Wednesday, October 22, 2014

Paintball City

Kenny McKinney wants to get more customers into his new Paintball City store. Kenny is new at owning a business and has to decide how much to spend on his marketing communications efforts (he calls everything advertising because he never had a marketing class, which is fairly common among highly successful entrepreneurs). There are four ways Kenny can use to decide how much to budget for marketing Paintball City: the affordable method; the percentage of sales method; the competitive parity method; or the objective and task method.  Recommend one and explain why it is the best approach.   Chapter 15.

In my experience, the best way to set a marketing budget is to set it blindly, larger than you think you need it to be, and then find your justifications.  

The authors of our textbook throw my vast experience out the door, and instead try to find an objective sort of way to instead set this budget.  Kenny’s got a new business, so he has to use his marketing budget to drive sales.  It is no longer the day when you could throw out your shingle, saying “Ye Olde Paintball City Store” and all the locals would have to come to your shop for their paintball needs because you were the only game in town.

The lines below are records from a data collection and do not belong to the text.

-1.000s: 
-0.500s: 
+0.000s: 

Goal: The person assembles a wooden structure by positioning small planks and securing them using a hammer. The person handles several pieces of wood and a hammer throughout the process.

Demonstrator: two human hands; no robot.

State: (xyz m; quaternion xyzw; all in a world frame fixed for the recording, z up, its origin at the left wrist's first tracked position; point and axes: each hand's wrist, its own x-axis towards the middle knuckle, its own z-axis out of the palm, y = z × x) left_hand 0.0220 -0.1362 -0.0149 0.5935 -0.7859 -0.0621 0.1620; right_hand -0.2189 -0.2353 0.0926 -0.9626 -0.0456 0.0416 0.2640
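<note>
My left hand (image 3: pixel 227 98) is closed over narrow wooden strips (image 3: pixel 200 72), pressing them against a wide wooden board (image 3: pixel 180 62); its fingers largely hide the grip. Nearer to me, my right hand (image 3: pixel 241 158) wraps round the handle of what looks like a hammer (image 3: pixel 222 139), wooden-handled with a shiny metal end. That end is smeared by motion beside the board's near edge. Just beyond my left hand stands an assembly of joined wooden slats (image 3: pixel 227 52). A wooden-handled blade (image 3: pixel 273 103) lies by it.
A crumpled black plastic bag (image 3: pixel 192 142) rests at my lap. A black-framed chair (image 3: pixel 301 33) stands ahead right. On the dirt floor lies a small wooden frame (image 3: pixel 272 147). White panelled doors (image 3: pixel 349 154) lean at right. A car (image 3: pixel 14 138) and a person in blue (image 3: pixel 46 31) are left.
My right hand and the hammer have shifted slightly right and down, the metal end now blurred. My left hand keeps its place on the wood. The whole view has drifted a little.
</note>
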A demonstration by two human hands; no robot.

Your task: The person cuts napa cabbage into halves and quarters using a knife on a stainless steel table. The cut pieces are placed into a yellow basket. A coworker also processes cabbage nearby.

I’m not sure what Kenny’s approach here is, but my inquisitor knows the four basic ways to set the marketing budget. First is the affordable method, where you set it at what you think you can afford. Second is the percentage of sales method, where you take the sales, and then pull out a set percentage of those and there’s your marketing budget. Third is the competitive parity method, where you look at the budget your competitors set and you match that. Finally you have the objective and task method, where you take the goals you have, what you need to do to meet them, and look at the cost of those.

All of these have their weaknesses for Kenny.  For the affordable method, Kenny is just starting out, so he may feel like he doesn’t have any money right now after he clears his set-up and inventory and licensing.  It is also cyclical.  When you feel poor, you don’t want to spend money on anything extraneous, and that reinforces your poverty.  A good marketing plan can fight against that cyclical issue.  The percentage of sales approach has the same weakness.  When your sales drop, math says that the dollar amount of the percentage you’re taking will also drop.  There is a secondary concern where this is a new store and Kenny has no sales. No matter what percentage he took now, the amount of dollars he would be able to take out is ZERO.  The issue with the third possibility, the competitive parity method is that many of his competitors are established businesses. Their markets may be somewhat different. It would also be hard to find that information if the companies were closely held.  And finally, the problem with the objective and task is that Kenny doesn’t know what he’s doing. He doesn’t have much marketing background, so he would be limited on the tasks he knew how to do (and what tasks would be beneficial and when they would be most beneficial).

So though each have their issues, I think the one that Kenny should chose is the last one.  Instead of making a budget of some set amount and then trying to find marketing tasks to fit that budget, he can work the other way around. He can consult with someone who has the experience of what to do when and knows how much they cost -- and then he can measure them to see how well they do. Though this is more or less zero-based-budgeting (a scare word there) for marketing, as Kenny’s business matures, he can find what works and doesn’t work for his business.  For the time being, the marketing tasks need to be planned, individually budgeted, and measurable.